- INSTRUCTIONS FOR THE TASK
The output must contain exactly the lines from the top of the listing below through the line containing "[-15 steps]", and no pictures.

- DATASET SECTION
_ _ _ _ _ _ _

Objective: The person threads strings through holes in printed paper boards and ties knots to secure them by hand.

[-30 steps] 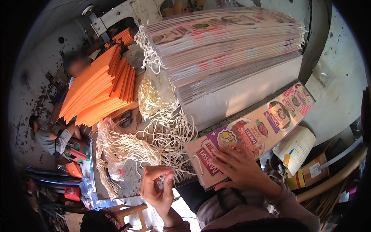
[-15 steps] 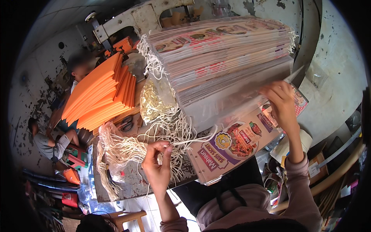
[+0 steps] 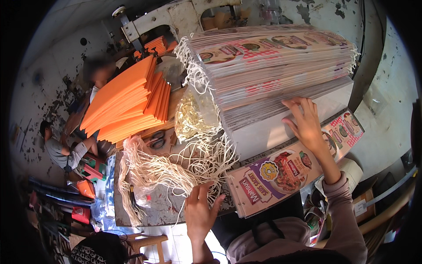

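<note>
My right hand (image 3: 304, 123) is open, its fingers spread against the front of a tall stack of corded, plastic-covered printed cards (image 3: 281, 66). Below that hand lies a smaller pile of long printed cards (image 3: 272, 180) with food pictures, at the table's near edge; my forearm crosses over it. My left hand (image 3: 202, 211) is open beside the pile's left end, fingertips at the edge of a tangled bundle of white cords (image 3: 176, 169). I see nothing held in either hand. White cord loops hang from both ends of the tall stack.
Orange folded sheets (image 3: 127, 101) are stacked at the left, with scissors (image 3: 157, 140) near them. A clear bag of gold-coloured pieces (image 3: 191, 116) stands beside the tall stack. Behind is a large white machine (image 3: 171, 20). Two people sit at the far left; a stool (image 3: 147, 244) stands below.
My left hand has let go of the cord and moved down. The clear sheet my right hand was lifting now lies against the stack, and that hand has opened. The view has shifted slightly.
</note>
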Demonstrator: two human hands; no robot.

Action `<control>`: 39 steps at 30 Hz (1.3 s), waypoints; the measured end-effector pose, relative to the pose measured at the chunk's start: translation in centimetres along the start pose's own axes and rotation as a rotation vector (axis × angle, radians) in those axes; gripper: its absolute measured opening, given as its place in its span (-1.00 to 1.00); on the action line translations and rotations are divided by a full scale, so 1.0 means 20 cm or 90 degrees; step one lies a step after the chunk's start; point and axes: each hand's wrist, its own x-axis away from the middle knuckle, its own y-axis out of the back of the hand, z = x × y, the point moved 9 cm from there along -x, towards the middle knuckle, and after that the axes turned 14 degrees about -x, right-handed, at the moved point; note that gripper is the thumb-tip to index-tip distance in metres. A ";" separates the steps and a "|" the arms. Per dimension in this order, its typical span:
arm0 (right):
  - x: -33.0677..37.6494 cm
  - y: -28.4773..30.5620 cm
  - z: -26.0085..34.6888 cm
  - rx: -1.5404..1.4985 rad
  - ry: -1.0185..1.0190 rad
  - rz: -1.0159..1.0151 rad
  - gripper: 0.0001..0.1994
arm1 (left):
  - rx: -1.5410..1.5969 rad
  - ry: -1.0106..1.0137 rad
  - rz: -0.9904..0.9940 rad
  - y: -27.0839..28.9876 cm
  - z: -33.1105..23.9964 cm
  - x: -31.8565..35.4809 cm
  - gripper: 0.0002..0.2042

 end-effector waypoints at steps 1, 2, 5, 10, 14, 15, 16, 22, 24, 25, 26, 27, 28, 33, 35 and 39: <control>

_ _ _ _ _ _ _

- ANSWER TO THE EXERCISE
Objective: The person threads strings through holes in printed paper boards and ties knots to secure them by hand.

[-30 steps] 
[-15 steps] 

With the answer given, the exercise is closed.